The analysis in the present publication was a preplanned interim analysis for Overall Survival. However the Overall Survival data were not mature at the time of data cutoff. The authors provided updated PFS and safety data, with 11 months of additional follow up. At a median follow up was 27.8 months, the median PFS was 28.6 months in the KdD group and 15.2 months in the Kd group (HR=0.59; P<0.0001), representing a 41% reduction in the risk of progression or death in the KdD group. Treatment-related Adverse Events were consistent with the primary analysis.
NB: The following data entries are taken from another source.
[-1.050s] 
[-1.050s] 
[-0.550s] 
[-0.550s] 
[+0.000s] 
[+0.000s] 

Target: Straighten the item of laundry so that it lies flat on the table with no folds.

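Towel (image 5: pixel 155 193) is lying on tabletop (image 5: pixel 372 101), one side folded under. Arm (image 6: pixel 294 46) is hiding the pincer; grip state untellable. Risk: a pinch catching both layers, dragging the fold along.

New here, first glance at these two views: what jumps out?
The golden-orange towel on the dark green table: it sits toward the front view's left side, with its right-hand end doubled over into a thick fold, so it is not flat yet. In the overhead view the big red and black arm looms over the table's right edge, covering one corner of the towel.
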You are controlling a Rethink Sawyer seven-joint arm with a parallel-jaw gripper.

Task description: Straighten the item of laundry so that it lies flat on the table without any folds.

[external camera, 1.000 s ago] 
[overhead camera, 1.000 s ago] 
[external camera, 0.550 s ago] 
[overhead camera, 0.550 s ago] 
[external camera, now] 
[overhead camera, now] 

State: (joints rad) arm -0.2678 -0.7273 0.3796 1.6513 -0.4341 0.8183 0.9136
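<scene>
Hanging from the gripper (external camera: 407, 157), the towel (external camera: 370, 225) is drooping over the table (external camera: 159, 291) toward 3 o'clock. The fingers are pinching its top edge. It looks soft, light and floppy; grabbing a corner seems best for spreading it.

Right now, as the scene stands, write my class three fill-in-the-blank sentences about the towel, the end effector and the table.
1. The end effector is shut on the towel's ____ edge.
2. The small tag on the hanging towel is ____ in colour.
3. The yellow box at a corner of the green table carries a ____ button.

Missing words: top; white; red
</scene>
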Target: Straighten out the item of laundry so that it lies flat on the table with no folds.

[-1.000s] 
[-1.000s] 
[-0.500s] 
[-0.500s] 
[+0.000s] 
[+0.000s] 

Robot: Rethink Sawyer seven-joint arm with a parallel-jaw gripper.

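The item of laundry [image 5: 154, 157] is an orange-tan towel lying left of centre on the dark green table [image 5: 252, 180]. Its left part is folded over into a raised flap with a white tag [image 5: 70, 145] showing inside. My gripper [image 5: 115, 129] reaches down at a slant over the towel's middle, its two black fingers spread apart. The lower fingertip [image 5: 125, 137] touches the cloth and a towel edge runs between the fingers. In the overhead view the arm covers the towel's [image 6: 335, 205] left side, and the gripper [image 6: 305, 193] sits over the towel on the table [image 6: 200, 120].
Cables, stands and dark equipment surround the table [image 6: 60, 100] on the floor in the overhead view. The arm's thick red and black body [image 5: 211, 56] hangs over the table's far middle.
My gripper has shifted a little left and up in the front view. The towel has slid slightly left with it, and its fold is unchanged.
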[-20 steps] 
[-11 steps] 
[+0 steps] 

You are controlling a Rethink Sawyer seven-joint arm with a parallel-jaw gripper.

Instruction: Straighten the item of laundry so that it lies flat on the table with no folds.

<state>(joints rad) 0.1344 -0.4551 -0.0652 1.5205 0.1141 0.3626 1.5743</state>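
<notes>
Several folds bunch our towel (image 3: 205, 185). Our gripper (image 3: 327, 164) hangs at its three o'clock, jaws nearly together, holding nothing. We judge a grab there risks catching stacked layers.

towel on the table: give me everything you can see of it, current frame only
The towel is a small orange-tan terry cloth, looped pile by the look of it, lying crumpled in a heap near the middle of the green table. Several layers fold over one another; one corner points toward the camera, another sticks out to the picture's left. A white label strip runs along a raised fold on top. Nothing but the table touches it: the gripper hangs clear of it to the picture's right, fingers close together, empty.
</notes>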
Grade 3 or more adverse events occurred in 87% patients in the KdD group and 76% in the Kd group and were most commonly thrombocytopenia (25% versus 16%), hypertension (21% versus 15%) and pneumonia (18% versus 9%), respectively.

The authors concluded that with longer follow up, a combination of KYPROLIS® along with Dexamethasone and DARZALEX® provided a clear and durable Progression Free Survival benefit over KYPROLIS® and Dexamethasone alone, making KdD an emerging standard of care for patients with relapsed or refractory multiple myeloma.

Carfilzomib, dexamethasone, and daratumumab versus carfilzomib and dexamethasone for patients with relapsed or refractory multiple myeloma (CANDOR): updated outcomes from a randomised, multicentre, open-label, phase 3 study. Usmani SZ, Quach H, Mateos M-V, et al. The Lancet Oncology 2022;23:65-76.